Stored items ::

━━━━━━━━━━━━━━━━

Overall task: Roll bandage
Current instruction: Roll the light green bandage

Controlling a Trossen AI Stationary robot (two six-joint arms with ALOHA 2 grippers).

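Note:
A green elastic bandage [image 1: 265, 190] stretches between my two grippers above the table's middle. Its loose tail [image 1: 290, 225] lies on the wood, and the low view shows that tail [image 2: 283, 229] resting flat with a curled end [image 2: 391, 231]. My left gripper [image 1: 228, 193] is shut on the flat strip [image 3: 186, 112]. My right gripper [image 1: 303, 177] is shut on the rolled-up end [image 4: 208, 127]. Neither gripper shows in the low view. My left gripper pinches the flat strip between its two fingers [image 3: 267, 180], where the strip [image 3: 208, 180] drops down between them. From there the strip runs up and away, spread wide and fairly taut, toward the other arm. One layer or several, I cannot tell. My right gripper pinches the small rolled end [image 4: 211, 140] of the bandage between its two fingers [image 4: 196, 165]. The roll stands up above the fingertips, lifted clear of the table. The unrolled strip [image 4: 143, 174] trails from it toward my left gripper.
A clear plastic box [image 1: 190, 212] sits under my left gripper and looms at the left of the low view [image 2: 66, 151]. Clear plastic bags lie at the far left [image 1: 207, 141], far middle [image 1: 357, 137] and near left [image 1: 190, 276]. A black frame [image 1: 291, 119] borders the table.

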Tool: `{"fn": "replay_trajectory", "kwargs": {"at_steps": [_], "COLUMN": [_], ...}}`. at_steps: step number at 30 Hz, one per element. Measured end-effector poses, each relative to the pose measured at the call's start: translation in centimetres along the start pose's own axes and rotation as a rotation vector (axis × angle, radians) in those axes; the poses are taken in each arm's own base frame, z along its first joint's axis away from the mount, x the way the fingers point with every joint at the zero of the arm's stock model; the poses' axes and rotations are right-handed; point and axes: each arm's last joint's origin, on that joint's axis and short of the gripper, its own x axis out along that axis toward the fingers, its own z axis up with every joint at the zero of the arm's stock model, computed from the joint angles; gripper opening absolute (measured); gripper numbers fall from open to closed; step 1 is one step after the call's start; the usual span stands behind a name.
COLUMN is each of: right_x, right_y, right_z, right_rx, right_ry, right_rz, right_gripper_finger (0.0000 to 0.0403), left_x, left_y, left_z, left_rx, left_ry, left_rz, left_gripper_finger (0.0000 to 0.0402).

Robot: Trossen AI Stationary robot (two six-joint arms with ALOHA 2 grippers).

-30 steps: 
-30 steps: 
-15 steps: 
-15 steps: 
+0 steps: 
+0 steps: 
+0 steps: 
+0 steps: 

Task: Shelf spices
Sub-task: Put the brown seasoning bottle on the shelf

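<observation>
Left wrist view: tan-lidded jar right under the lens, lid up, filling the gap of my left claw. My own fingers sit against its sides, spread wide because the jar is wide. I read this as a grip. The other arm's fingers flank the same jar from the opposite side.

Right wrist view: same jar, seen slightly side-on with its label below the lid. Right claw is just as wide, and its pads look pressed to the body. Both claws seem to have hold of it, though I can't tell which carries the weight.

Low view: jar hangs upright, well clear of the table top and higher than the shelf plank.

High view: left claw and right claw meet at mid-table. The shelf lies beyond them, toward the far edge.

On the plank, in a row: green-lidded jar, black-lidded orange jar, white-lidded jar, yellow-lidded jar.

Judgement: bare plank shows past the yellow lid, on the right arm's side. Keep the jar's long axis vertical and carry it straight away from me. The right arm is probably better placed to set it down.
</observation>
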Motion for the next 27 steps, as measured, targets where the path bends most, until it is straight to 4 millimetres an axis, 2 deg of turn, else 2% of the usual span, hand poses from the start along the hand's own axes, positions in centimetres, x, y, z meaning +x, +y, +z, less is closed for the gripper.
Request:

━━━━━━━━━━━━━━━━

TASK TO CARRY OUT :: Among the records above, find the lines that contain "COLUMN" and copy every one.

OUTPUT BELOW ::
Tool: `{"fn": "replay_trajectory", "kwargs": {"at_steps": [_], "COLUMN": [_], ...}}`. at_steps: step number at 30 Hz, one per element. Measured end-effector poses, each relative to the pose measured at the call's start: translation in centimetres along the start pose's own axes and rotation as a rotation vector (axis × angle, radians) in those axes; the poses are taken in each arm's own base frame, z along its first joint's axis away from the mount, x the way the fingers point with every joint at the zero of the arm's stock model; the poses' axes and rotations are right-handed; point and axes: each arm's last joint's origin, on that joint's axis and short of the gripper, its own x axis out along that axis toward the fingers, its own z axis up with every joint at the zero of the arm's stock model, computed from the joint angles; gripper opening absolute (measured); gripper numbers fall from open to closed; step 1 is one step after the call's start; the usual span stands behind a name.
COLUMN is each of: right_x, right_y, right_z, right_rx, right_ry, right_rz, right_gripper_finger (0.0000 to 0.0403), left_x, left_y, left_z, left_rx, left_ry, left_rz, left_gripper_finger (0.0000 to 0.0402).

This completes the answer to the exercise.